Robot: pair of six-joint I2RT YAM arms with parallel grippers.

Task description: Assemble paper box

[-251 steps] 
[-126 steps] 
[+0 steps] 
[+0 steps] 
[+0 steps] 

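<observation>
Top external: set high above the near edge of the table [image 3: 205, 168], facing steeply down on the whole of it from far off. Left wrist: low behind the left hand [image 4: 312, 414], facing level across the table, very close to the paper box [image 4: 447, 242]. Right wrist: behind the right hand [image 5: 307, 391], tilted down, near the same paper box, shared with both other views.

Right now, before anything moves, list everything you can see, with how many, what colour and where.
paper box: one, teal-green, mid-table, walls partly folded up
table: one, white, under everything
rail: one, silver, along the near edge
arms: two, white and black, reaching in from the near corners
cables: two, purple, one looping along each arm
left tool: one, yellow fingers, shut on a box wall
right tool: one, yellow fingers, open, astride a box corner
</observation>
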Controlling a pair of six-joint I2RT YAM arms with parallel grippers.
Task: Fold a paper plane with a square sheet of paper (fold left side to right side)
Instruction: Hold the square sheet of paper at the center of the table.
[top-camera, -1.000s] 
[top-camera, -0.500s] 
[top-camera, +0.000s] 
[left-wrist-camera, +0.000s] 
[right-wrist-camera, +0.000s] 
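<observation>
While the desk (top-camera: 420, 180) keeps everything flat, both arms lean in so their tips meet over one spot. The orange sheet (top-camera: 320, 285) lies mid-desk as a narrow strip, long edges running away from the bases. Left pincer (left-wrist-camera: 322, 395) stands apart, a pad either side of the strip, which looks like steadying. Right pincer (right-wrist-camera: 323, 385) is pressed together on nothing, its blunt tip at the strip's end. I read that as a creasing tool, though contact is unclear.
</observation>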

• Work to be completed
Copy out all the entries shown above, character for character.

• Exercise result
Robot: pair of six-joint I2RT YAM arms with parallel grippers.

Task description: Assemble paper box

[-251 steps] 
[-126 steps] 
[+0 steps] 
[+0 steps] 
[+0 steps] 

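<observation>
Top external: set high above the near edge of the table [image 3: 205, 168], facing steeply down on the whole of it from far off. Left wrist: low behind the left hand [image 4: 312, 414], facing level across the table, very close to the paper box [image 4: 447, 242]. Right wrist: behind the right hand [image 5: 307, 391], tilted down, near the same paper box, shared with both other views.

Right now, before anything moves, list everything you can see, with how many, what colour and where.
paper box: one, teal-green, mid-table, walls partly folded up
table: one, white, under everything
rail: one, silver, along the near edge
arms: two, white and black, reaching in from the near corners
cables: two, purple, one looping along each arm
left tool: one, yellow fingers, shut on a box wall
right tool: one, yellow fingers, open, astride a box corner
</observation>
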Controlling a pair of six-joint I2RT YAM arms with parallel grippers.
Task: Fold a paper plane with a square sheet of paper (fold left side to right side)
Instruction: Hold the square sheet of paper at the center of the table.
[top-camera, -1.000s] 
[top-camera, -0.500s] 
[top-camera, +0.000s] 
[left-wrist-camera, +0.000s] 
[right-wrist-camera, +0.000s] 
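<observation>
While the desk (top-camera: 420, 180) keeps everything flat, both arms lean in so their tips meet over one spot. The orange sheet (top-camera: 320, 285) lies mid-desk as a narrow strip, long edges running away from the bases. Left pincer (left-wrist-camera: 322, 395) stands apart, a pad either side of the strip, which looks like steadying. Right pincer (right-wrist-camera: 323, 385) is pressed together on nothing, its blunt tip at the strip's end. I read that as a creasing tool, though contact is unclear.
</observation>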

No more is needed to finish this exercise.